Cette existence, Max, Linda et les autres la jettent, comme la peinture sur la toile, dans des paysages de western postmoderne qui changent et se ressemblent, une sorte d'ici et d'ailleurs fusionnés, mais très codés dans notre imaginaire nord-américain. "Notre cinématographie a abandonné la culture nord-américaine pour une sorte d'univers improbable, qui pourrait être dans toutes les villes du monde. Je trouve ça important d'entretenir un dialogue avec la culture populaire; aussi, je ne pense pas que la compréhension de notre culture, canadienne-française ou nord-américaine, appelez-la comme vous voulez, passe par le ridicule, par la bouffonnerie. Et je ne comprends pas pourquoi, quand on veut faire sérieux, on s'invente une bourgeoisie virtuelle qui vit dans des lofts."

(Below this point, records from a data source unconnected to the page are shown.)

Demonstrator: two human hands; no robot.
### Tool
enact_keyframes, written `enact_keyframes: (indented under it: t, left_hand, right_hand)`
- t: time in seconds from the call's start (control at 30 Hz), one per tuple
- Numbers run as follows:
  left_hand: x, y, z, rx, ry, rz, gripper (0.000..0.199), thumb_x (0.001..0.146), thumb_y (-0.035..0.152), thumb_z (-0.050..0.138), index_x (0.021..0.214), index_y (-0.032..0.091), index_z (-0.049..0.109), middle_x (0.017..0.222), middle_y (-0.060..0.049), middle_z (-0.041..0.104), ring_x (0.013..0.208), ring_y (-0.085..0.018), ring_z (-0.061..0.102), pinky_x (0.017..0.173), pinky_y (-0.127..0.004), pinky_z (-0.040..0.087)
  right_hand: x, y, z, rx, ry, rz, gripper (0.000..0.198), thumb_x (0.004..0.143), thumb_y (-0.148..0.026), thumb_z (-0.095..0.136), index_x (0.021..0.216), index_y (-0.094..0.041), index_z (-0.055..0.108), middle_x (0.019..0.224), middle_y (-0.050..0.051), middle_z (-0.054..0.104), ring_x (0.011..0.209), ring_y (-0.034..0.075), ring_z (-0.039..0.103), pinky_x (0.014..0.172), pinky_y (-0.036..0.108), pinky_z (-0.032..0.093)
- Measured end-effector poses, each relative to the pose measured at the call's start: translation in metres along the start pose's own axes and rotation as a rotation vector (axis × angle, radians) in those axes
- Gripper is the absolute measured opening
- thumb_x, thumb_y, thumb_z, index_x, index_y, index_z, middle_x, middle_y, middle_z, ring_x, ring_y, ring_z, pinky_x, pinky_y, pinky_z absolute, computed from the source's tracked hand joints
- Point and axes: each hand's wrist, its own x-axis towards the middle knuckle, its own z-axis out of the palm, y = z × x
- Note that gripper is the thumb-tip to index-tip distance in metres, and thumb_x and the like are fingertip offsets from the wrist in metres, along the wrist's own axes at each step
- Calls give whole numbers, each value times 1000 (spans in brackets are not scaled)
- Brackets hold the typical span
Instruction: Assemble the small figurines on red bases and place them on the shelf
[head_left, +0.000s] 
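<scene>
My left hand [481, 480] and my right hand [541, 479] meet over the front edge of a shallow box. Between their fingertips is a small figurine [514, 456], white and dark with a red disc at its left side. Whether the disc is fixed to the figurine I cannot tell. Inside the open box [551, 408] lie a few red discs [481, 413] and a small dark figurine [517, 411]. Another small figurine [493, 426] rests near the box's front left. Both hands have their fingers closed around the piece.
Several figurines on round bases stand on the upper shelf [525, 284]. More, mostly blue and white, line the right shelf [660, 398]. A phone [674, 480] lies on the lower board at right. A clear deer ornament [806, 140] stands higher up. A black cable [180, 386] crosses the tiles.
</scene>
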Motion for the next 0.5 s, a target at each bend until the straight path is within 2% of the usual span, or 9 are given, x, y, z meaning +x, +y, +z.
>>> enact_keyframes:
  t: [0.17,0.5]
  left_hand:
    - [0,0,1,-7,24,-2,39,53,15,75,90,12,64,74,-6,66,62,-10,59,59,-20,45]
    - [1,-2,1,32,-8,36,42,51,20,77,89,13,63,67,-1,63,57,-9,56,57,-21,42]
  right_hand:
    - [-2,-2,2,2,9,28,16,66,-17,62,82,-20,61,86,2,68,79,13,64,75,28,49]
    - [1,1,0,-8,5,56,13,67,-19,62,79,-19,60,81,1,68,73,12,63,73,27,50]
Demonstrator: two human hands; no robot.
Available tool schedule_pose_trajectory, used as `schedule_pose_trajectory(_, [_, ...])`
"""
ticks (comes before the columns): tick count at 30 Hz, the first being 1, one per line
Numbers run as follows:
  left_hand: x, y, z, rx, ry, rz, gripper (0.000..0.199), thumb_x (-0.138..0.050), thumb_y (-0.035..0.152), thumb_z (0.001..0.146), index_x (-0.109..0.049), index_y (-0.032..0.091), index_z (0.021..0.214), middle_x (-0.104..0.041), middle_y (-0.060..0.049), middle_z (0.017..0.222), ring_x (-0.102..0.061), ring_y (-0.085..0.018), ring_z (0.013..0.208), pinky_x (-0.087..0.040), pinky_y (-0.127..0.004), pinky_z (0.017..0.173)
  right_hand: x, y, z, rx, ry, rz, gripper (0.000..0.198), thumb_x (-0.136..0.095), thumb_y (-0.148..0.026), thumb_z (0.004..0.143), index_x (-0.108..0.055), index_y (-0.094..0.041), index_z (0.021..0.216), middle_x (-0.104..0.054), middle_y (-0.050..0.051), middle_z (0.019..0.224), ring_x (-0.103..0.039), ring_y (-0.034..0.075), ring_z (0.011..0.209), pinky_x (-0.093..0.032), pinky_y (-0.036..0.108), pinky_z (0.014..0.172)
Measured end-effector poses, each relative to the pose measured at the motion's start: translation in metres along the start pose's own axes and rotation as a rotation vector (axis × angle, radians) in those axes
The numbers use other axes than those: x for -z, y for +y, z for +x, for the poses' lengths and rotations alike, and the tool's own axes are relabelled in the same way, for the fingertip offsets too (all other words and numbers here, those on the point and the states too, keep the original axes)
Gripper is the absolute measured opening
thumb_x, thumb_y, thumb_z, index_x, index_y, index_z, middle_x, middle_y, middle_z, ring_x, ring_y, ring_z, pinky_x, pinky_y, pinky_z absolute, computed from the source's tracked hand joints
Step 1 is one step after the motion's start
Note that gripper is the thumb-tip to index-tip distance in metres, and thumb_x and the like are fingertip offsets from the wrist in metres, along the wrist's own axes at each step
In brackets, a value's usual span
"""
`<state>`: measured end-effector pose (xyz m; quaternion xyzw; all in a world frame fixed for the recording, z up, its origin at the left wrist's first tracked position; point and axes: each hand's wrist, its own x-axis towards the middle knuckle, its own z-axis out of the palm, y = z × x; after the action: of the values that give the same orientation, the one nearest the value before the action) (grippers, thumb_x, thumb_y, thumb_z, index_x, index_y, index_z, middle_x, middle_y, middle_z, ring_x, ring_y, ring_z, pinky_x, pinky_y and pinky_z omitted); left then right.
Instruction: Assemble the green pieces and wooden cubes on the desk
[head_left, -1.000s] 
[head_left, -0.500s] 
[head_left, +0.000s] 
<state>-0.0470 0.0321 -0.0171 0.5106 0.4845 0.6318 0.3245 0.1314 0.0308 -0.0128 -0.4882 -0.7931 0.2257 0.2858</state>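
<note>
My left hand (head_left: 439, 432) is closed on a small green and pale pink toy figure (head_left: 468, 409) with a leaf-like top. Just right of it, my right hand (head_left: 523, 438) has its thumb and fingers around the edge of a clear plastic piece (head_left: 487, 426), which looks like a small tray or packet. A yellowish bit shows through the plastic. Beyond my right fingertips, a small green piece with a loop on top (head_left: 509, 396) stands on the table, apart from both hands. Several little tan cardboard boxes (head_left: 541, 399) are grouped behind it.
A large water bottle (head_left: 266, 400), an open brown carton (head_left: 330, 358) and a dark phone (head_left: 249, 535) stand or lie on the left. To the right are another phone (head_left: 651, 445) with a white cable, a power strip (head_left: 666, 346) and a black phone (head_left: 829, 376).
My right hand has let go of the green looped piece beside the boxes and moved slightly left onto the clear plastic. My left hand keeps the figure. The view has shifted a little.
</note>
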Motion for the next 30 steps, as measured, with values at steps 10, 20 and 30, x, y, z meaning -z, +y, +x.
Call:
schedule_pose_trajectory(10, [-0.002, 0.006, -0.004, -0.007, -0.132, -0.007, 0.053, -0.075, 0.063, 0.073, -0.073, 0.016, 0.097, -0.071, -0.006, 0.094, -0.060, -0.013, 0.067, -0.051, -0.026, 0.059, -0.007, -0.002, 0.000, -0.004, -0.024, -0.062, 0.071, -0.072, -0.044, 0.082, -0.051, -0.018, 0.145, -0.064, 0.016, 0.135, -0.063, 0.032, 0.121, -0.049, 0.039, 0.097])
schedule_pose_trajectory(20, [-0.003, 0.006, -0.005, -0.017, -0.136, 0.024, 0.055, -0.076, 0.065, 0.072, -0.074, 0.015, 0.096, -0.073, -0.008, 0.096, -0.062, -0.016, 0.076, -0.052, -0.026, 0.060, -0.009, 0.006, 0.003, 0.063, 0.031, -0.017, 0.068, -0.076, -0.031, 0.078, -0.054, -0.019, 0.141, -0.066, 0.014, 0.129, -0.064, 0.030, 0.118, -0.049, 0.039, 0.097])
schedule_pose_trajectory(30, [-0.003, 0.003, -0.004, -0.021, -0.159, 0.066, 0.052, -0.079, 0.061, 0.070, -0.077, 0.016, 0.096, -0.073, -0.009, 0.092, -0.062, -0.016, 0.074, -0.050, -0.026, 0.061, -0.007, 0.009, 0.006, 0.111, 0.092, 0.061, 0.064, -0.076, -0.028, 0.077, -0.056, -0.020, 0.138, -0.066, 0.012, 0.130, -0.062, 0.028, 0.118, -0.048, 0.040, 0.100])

Yellowknife a été tourné au Nouveau-Brunswick, au Québec et au Manitoba. Le cinéaste a fait appel aux bailleurs de fonds de chacune de ces provinces pour mener à terme son projet, ce qui lui a permis de faire appel à des techniciens différents, de faire poser sur son projet extrêmement précis, au niveau de l'image, du son, de l'atmosphère, un éventail de regards. "J'aime bien former des équipes mixtes, avec des cultures et des langues différentes. Ça me permet de travailler sur un projet plutôt que sur une manière de faire", dit celui qui a tâté de la danse et du théâtre avant de se lancer dans le cinéma, à la fin des années 80. Contrairement à ce qu'on peut supposer, en voyant les champs, l'autoroute, les saloons vides et les no man's lands, qui disputent aux personnages l'avant-plan, pareil tournage suppose le ralliement de centaines de collaborateurs, une lourdeur que le cinéaste n'avait pas imaginée à l'époque où il écrivait en solitaire dans sa chambre d'hôtel. "Si on avait vu le générique avant le tournage, on ne l'aurait pas fait", dit-il en blaguant à moitié.